Ecco il «camping» della Ghisolfa: miseria e degrado vivono in centro

La commissione Sicurezza visita l’insediamento abusivo più grande della città: 150 rom sotto il ponte nonostante le ruspe e gli incendi

Altro giro nelle favelas meneghine, altre sorprese, altra indignazione. Ecco l’ennesimo mondo sommerso, «il più grande insediamento rom abusivo della città», concludono i consiglieri della commissione Sicurezza di Palazzo Marino spolverandosi gli abiti. Emergono da sotto il ponte della Ghisolfa. Dove da almeno cinque anni si sono stabiliti 150 rom romeni (ma il loro numero effettivo è difficile da realizzare) con tende e casupole degne del Terzo mondo. Condizioni igieniche a dir poco esplosive: fango e cenere ovunque, pile d’immondizia a delimitare gli ingressi agli «appartamenti», topi grossi da far invidia alle leggende metropolitane. Tutto o quasi nascosto sotto i binari delle Ferrovie Nord. Però a sole otto fermate di tram da Brera.
Capoluogo del degrado ben noto agli amministratori, a considerare gli sgomberi a ripetizione effettuati negli ultimi anni. Inutili, «perché qui si è sempre punto a capo», ammette la polizia locale. Perfino l’ultimo incendio, quest’estate, non ha dissuaso gli inquilini del campo dal rialzare rifugi di legno e mattoni. Sì, avete capito bene, per proteggersi dalle correnti, nel cavalcavia gli occupanti hanno tirato su il cemento.
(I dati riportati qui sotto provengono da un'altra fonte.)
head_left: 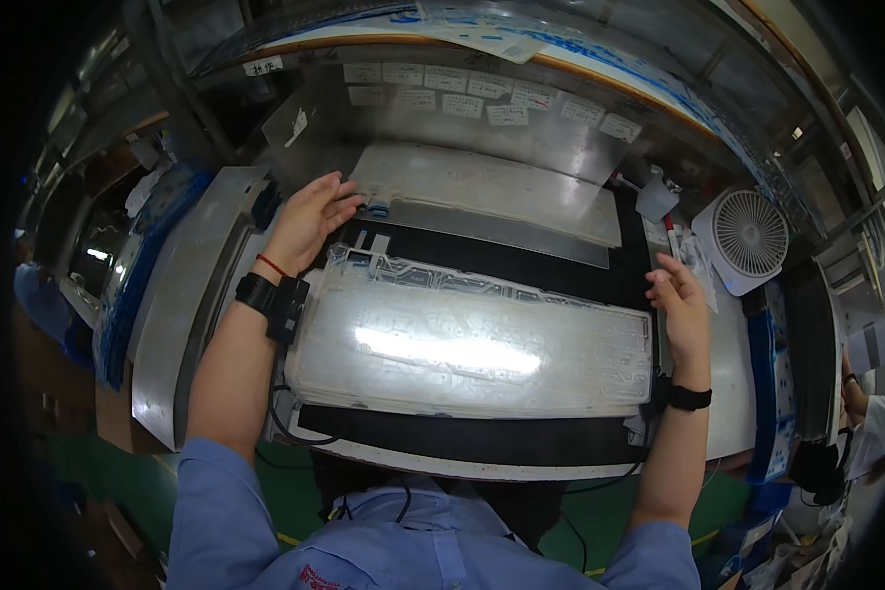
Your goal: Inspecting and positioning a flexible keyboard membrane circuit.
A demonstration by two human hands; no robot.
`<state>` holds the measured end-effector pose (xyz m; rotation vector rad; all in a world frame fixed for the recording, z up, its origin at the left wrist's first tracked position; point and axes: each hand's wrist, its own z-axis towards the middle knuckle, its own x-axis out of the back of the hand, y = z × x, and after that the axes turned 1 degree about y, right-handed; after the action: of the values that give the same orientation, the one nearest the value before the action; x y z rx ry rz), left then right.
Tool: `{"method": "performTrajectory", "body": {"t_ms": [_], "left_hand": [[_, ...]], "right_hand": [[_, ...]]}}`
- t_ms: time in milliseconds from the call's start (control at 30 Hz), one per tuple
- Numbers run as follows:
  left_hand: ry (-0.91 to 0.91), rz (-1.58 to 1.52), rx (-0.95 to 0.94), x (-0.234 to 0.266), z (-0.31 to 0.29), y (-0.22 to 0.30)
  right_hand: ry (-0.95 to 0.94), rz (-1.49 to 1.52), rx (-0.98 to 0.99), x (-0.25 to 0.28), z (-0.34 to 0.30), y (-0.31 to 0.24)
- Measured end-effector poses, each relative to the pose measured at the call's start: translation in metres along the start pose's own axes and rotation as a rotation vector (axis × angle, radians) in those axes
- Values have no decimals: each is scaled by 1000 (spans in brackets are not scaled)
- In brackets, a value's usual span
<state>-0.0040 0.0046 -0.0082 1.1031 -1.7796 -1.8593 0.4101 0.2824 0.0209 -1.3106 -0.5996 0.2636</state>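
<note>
A long clear film sheet with printed circuit traces (462, 344) lies in front of me on the black work surface, with a bright glare across its middle. My left hand (310, 224) is raised beyond its far left corner, fingers stretched and apart, with nothing visible in it. My right hand (680, 307) hovers by the sheet's right end, its fingers loosely bent and apart, also with nothing visible in it. Farther back, a flat metal plate (501, 192) lies on the black mat (472, 440), a clear strip along its near edge.
A white fan (747, 236) and a small white bottle (657, 197) stand at the back right. Paper labels (489, 87) line the metal back panel. Stacked metal plates (192, 305) sit at the left, with blue-edged sheets beside them. Another person's arm (855, 398) shows far right.
</note>
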Motion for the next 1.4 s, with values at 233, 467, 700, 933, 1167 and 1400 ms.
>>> {"method": "performTrajectory", "body": {"t_ms": [233,467,700,933,1167,1400], "left_hand": [[33,20,6,9,3,-4],[-37,75,28,4,-3,3],[-204,147,86,-19,-16,10],[-192,256,-22,-14,-11,8],[-70,144,-39,-15,-11,8],[-93,180,-41,-8,-8,8]], "right_hand": [[-470,-304,-3,-3,-9,-10],[-320,23,30,-2,-9,-7],[-152,17,59,-1,-4,-1],[-57,119,8,-2,-2,0],[-72,115,-18,3,3,8],[17,171,-25,3,4,6]]}}
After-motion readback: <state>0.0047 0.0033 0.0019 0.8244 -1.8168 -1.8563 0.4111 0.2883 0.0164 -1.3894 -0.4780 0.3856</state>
Circostanza che non fa cambiare idea al presidente della commissione Matteo Salvini (Lega): «Scriverò al prefetto Lombardi, al questore Indolfi e al sindaco Moratti. Che seguano l’esempio di Veltroni. Se a Roma funzionano le ruspe, perché a Milano no?». Niente mezze misure, insomma: «Allontanare subito gli abusivi per restituire ai residenti la libertà di uscire per strada». Salvini si riferisce alle frequenti aggressioni da parte di rom, confermate dal comando dei vigili di piazzale Accursio, nei confronti di donne e anziani. Specie la sera quando il sottopasso in fondo a via Govone diventa impraticabile per «paura». Con la ciliegina: grazie a un buco nel muro di cinta ai rom è possibile arrivare fin nel parco giochi del centro d’aggregazione giovanile di via Pecetta. Conseguenze facili da immaginare. «E ora alle attività partecipano sempre meno persone».
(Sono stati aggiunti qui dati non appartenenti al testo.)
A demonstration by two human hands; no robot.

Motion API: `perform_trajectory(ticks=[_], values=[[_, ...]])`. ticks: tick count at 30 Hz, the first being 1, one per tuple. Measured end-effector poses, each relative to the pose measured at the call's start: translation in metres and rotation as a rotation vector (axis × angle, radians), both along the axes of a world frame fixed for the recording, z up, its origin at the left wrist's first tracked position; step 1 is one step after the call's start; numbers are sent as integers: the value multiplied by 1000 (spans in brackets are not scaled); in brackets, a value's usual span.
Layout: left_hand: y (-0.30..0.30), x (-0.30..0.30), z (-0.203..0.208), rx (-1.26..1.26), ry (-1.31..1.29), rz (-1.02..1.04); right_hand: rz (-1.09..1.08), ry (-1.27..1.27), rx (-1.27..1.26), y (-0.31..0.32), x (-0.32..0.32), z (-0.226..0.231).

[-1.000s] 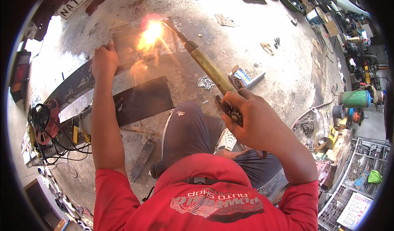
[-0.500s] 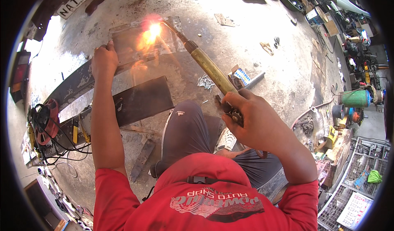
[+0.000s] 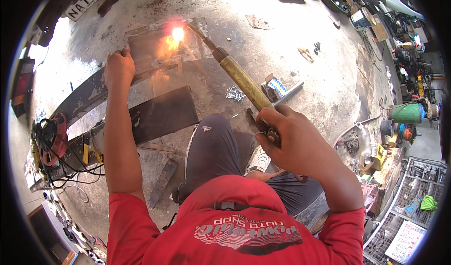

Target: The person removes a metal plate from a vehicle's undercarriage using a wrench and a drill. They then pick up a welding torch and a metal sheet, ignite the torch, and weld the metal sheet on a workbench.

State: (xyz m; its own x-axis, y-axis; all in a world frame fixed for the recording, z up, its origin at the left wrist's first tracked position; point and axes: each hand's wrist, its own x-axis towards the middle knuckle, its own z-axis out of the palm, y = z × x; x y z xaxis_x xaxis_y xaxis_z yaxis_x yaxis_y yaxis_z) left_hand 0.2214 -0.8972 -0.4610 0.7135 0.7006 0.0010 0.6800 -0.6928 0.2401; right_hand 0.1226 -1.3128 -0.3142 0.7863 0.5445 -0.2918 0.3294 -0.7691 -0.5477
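My right hand is wrapped round the valve end of a brass gas torch. Its thin bent tip points away from me to the far left, where a glaring flame with orange glow and sparks meets a flat metal sheet. Glare hides the exact spot being heated. At the sheet's left edge, my left hand is closed on the metal with the thumb up. That sheet lies at the end of a long dark metal bar with flaking paint. Nearer me is a second dark metal beam.
A pile of nails or rivets lies beside a small blue and white box. A red coiled-cord tool and a yellow cutter rest on the near beam. Rightward are a green cylinder and wire baskets.
The torch and my right hand have shifted very slightly to the right. My left hand stays in place on the sheet, and the flame still burns.
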Motion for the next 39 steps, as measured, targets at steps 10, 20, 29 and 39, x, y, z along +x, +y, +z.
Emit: perform_trajectory(ticks=[10,20,29,39], values=[[-1,1,1,-15,2,26,14,-2,1,0,0,0],[-6,-2,6,-25,0,24,9,2,0,0,-1,1],[-4,-2,5,-18,-17,-1,6,-5,1,0,-1,-1],[-5,-3,5,-24,-22,-2,9,-13,-8,1,-1,0]])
«In ogni caso» Carmela Rozza dell’Ulivo crede che «gli sgomberi, da soli, servano a poco. Abbiamo il dovere di risanare e bonificare le aree, altrimenti certi contesti tornano a essere presto ingovernabili. Lo stesso ragionamento vale per le espulsioni - aggiunge - bisogna distinguere tra criminali, da rimpatriare, e i lavoratori con le proprie famiglie, da ricollocare in zone protette. «Magari sotto l’ala della Provincia e di don Colmegna», butta lì Pierfrancesco Majorino. Distinzioni che rischiano di diventare superflue all’evidenza dei fatti. Alle 11 di un venerdì qualsiasi i capifamiglia se ne stanno a un tavolo a giocare a carte, mentre i bimbi giocano tra i rifuti anziché essere a scuola.

Ma qualcuno sostiene «addirittura che è meglio così: quando passava a prenderli l’autobus del Comune, invece di entrare in classe i ragazzini si dileguavano. Li ritrovavi sui marciapiedi a fare incetta di portafogli e cellulari».